### SUPPLIED MATERIAL
· · · · ·

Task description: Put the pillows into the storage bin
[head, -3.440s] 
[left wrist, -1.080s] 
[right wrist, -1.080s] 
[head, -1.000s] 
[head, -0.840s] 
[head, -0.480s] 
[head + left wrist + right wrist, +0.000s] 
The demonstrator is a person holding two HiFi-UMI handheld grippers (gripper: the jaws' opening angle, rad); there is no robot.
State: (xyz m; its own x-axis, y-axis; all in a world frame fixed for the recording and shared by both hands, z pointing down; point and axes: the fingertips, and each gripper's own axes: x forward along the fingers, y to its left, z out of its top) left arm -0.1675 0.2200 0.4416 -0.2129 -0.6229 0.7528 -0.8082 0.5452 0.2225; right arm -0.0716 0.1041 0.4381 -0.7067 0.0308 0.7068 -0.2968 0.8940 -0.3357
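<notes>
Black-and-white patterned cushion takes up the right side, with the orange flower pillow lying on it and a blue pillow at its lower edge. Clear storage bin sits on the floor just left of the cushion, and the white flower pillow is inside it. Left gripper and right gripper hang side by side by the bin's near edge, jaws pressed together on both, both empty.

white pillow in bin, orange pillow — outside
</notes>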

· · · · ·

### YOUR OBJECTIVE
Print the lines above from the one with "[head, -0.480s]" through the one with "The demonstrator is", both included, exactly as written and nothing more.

### RESULT OF THE EXERCISE
[head, -0.480s] 
[head + left wrist + right wrist, +0.000s] 
The demonstrator is a person holding two HiFi-UMI handheld grippers (gripper: the jaws' opening angle, rad); there is no robot.

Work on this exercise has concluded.